College of Science, Beijing Information Science and Technology University, 100192, Beijing, China.
Beijing GeneX Health Co.,Ltd, 100195, Beijing, China.
Nat Commun. 2023 Sep 23;14(1):5935. doi: 10.1038/s41467-023-41649-0.
Single-molecule Real-time Isoform Sequencing (Iso-seq) of transcriptomes by PacBio can generate very long and accurate reads, thus providing an ideal platform for full-length transcriptome analysis. We present an integrated computational toolkit named TAGET for Iso-seq full-length transcript data analyses, including transcript alignment, annotation, gene fusion detection, and quantification analyses such as differential expression gene analysis and differential isoform usage analysis. We evaluate the performance of TAGET using a public Iso-seq dataset and newly sequenced Iso-seq datasets from tumor patients. TAGET gives significantly more precise novel splice site prediction and enables more accurate novel isoform and gene fusion discoveries, as validated by experimental validations and comparisons with RNA-seq data. We identify and experimentally validate a differential isoform usage gene ECM1, and further show that its isoform ECM1b may be a tumor-suppressor in laryngocarcinoma. Our results demonstrate that TAGET provides a valuable computational toolkit and can be applied to many full-length transcriptome studies.
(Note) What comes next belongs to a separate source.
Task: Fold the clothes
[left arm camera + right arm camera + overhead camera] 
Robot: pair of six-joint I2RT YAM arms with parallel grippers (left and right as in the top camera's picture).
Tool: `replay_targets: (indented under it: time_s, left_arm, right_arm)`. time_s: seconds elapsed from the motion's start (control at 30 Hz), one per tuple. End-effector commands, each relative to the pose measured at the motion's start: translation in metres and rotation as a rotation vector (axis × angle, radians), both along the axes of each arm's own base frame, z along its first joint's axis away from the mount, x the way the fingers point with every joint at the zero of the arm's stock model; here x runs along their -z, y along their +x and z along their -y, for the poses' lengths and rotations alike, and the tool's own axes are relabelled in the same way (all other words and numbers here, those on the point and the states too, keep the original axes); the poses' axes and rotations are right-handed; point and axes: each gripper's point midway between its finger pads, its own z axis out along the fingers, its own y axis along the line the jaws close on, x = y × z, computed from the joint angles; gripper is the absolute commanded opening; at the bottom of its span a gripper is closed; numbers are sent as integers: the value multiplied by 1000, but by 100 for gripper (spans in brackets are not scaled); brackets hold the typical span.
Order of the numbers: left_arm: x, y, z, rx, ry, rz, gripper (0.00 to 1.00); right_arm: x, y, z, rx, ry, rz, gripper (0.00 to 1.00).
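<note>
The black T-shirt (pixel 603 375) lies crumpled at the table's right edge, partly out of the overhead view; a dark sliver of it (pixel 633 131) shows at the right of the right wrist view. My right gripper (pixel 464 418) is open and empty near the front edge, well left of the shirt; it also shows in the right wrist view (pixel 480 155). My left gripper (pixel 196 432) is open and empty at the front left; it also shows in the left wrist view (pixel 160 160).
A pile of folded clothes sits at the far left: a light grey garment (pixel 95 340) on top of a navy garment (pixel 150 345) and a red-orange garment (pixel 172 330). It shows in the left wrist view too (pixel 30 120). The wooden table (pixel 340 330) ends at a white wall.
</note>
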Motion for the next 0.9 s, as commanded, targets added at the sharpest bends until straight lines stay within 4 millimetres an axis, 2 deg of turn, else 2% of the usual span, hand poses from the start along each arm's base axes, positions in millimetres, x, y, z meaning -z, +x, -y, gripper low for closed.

基于 PacBio 的单分子实时同型序列测序(Iso-seq)可以生成非常长且准确的读段,因此为全长转录组分析提供了理想的平台。我们提出了一个名为 TAGET 的集成计算工具包,用于 Iso-seq 全长转录本数据的分析,包括转录本比对、注释、基因融合检测,以及差异表达基因分析和差异同型物使用分析等定量分析。我们使用公共 Iso-seq 数据集和新测序的肿瘤患者 Iso-seq 数据集来评估 TAGET 的性能。TAGET 提供了更精确的新剪接位点预测,并通过实验验证和与 RNA-seq 数据的比较,实现了更准确的新同型物和基因融合发现。我们鉴定并通过实验验证了一个差异同型物使用基因 ECM1,并进一步表明其同型物 ECM1b 可能是喉癌中的肿瘤抑制因子。我们的结果表明,TAGET 提供了一个有价值的计算工具包,可应用于许多全长转录组研究。